Book: The Witch Doesn’t Burn in This One (Women Are Some Kind of Magic 2) by Amanda Lovelace
Release Date: March 6th 2018
Tags: Poetry/ Feminism / Trigger Warnings / Menstruation / Abuse / Patriarchy
Thank you to Netgalley and the Publisher for this review copy in exchange for an honest review.
The witch: supernaturally powerful, inscrutably independent, and now—indestructible. These moving, relatable poems encourage resilience and embolden women to take control of their own stories. Enemies try to judge, oppress, and marginalize her, but the witch doesn’t burn in this one.
One of the things when you step out of your comfort zone is that you can find remarkable things. Amanda Lovelace’s poetry certainly is that. This is only my second poetry collection I’ve read, but it certainly has not put me of it. On the contrary.
One of the things I knew before going in was that Amanda’s style would be quite different from the style of poems I read in The Goblin Market. Where there is more subtleness in those, Amanda’s poetry is in your face. With the topics she chooses to take on that is much needed. Feminism, abuse, patriarchy and so on are just a few things she touches upon. Things that are topics of discussion these days. That are current. Important. You can’t be subtle about those things. They wouldn’t listen.
The collection of poetry is divided into four sections. For me the second section called The Burning was the strongest.
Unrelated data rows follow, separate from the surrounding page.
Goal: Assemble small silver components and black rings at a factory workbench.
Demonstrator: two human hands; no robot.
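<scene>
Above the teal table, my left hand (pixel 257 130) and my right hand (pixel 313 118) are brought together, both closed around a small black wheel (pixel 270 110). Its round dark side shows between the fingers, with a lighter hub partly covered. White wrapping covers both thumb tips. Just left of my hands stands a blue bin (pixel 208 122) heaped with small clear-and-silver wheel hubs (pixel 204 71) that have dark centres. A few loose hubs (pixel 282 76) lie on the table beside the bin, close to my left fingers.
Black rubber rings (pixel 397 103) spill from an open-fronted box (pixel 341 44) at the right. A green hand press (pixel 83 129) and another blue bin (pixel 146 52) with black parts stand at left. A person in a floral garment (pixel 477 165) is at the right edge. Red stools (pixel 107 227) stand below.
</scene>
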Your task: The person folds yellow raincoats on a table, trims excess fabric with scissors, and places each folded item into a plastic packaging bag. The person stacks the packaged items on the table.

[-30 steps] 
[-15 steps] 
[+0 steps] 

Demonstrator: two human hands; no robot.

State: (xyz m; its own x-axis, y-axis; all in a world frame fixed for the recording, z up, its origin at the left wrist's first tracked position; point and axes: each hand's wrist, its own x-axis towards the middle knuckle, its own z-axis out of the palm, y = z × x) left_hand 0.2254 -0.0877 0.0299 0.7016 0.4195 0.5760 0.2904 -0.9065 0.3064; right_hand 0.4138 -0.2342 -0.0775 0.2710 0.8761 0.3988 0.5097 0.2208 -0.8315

Poems like Abuse is Nothing to Romanticize, Expectations vs Reality and Everything is a Distraction are strong poems with so much needed messages that a lot of the current patriarchy do not want to hear.
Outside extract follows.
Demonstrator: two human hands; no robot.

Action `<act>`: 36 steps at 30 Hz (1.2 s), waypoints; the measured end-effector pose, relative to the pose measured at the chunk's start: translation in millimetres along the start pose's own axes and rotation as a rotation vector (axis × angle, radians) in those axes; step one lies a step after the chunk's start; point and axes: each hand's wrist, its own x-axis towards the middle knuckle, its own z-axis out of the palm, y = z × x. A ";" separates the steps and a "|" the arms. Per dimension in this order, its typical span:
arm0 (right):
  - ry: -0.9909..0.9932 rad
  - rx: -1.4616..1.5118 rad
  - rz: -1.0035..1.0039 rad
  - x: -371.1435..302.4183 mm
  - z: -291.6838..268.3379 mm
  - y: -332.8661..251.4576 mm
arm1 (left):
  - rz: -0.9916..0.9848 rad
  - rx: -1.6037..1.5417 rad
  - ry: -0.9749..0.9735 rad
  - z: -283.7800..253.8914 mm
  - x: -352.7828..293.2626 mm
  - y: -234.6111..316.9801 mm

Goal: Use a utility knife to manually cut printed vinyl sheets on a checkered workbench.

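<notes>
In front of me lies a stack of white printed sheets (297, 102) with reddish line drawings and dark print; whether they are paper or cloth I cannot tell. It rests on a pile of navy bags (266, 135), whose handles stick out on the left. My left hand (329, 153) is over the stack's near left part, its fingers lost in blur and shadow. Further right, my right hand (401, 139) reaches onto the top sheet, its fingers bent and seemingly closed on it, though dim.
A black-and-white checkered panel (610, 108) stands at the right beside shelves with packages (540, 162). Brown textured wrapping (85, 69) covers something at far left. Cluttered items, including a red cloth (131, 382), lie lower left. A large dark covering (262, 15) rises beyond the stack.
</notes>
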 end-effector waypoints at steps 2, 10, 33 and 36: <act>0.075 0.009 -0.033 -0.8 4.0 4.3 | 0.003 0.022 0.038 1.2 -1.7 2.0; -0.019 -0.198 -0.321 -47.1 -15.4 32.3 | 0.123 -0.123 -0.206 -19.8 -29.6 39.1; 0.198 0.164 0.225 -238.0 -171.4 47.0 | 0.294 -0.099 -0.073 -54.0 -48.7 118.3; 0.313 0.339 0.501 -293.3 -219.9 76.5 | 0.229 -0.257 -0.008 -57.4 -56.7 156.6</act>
While saying I enjoyed reading this poetry collection isn’t quite the right word, as a woman I felt strengthened and validated in my own experiences. And I haven’t even dealt with half of what other women have endured.
Having said that, I can’t quite rate this up to 4 stars. The reason for this is the filler content that is scattered throughout the collection. I don’t think the collection needs it and I think it takes out perhaps some of the punch. In a collection with about 200 pages it was just too much.